Postdoc Department of Clinical Epidemiology, Department of Clinical Medicine, Aarhus University and Aarhus University Hospital, Aarhus, Denmark Aarhus N, Denmark
Background: Premenopausal women with low socioeconomic position (SEP) have higher mortality rates after estrogen receptor positive (ER+) breast cancer than women with high SEP. Low adherence to adjuvant endocrine therapy (AET) can increase recurrence and mortality after ER+ breast cancer but it is not clear if AET adherence is lower in women with low SEP compared with those with high SEP.
Objectives: We investigated the association between SEP and AET adherence in premenopausal women with ER+ stage I-III breast cancer.
Methods: Using Danish population-based administrative and medical registries, we assembled a cohort of premenopausal women diagnosed with stages I-III, ER+ breast cancer during 2002-2011 in Denmark.
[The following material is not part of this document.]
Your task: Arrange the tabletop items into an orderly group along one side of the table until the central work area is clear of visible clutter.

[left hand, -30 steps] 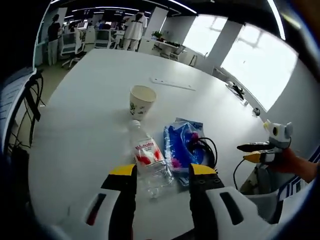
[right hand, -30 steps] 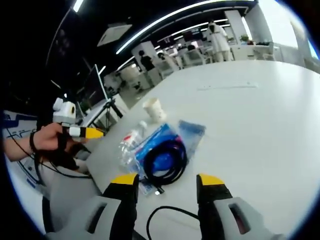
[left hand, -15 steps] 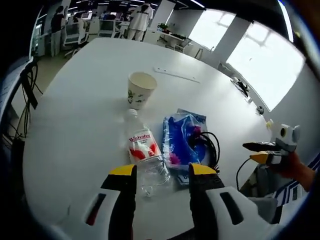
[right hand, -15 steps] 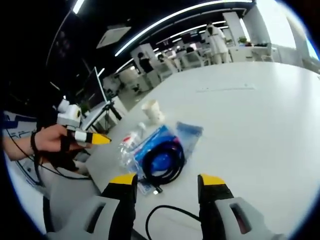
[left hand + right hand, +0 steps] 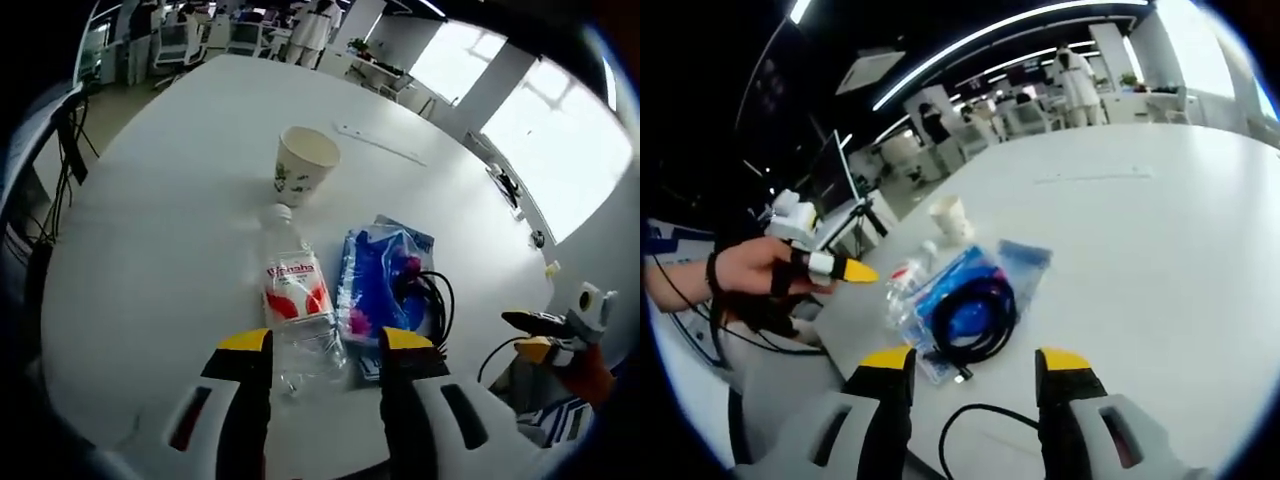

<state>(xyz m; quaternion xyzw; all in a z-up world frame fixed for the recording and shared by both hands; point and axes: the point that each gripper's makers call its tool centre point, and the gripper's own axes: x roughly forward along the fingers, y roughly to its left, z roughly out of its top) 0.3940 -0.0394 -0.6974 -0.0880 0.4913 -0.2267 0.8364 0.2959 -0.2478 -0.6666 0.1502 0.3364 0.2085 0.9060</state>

SEP indicators—cohabitation (cohabiting; living alone), education (short [9-11years]; medium [12-13 years]; long [14-20 years]), household income (low [Q1]; medium [Q2-3]; high [Q4]), and employment (employed; on health-related leave; unemployed)—were ascertained from national registries up to two years before diagnosis. In Denmark, AET is provided free of charge at each biannual follow-up hospital visit after breast cancer diagnosis and is registered in the Danish Breast Cancer Group database. We used group-based trajectory modelling to describe the dynamic patterns of AET adherence over 4.5 years following AET initiation. We estimated the associations of the SEP indicators with each AET adherence group using multinomial regression, with adjustment for covariates specified in directed acyclic graphs.
Results: In a cohort of 4,100 patients, we identified three adherence groups: 3,395 (83%) had consistently high adherence (high adherers); 385 (9%) had high adherence up to 3 years and then declined (slow decliners); and 320 (8%) declined shortly after AET initiation (rapid decliners). Women with lower SEP had higher odds of being rapid decliners. Odds ratios (ORs; 95% confidence intervals [CI]) were 1.57 (1.22, 2.03) among those living alone vs. cohabitating; 1.45 (1.07, 1.96) among those with short vs. long education; 1.33 (0.92, 1.91) among those with low vs. high household income; and 1.70 (1.33, 2.18) for those on health-related leave and 2.65 (1.72, 4.08) for unemployed, both vs. employed women. The ORs for being a slow decliner were also higher among women living alone, with low income, on health-related leave, or unemployed compared with women with high SEP.
Conclusions: Adherence to AET was more often suboptimal in women with low compared with high SEP. This may partly explain the higher mortality rate after premenopausal breast cancer in women with low SEP. Interventions are needed to support women with low SEP at risk of declining AET adherence.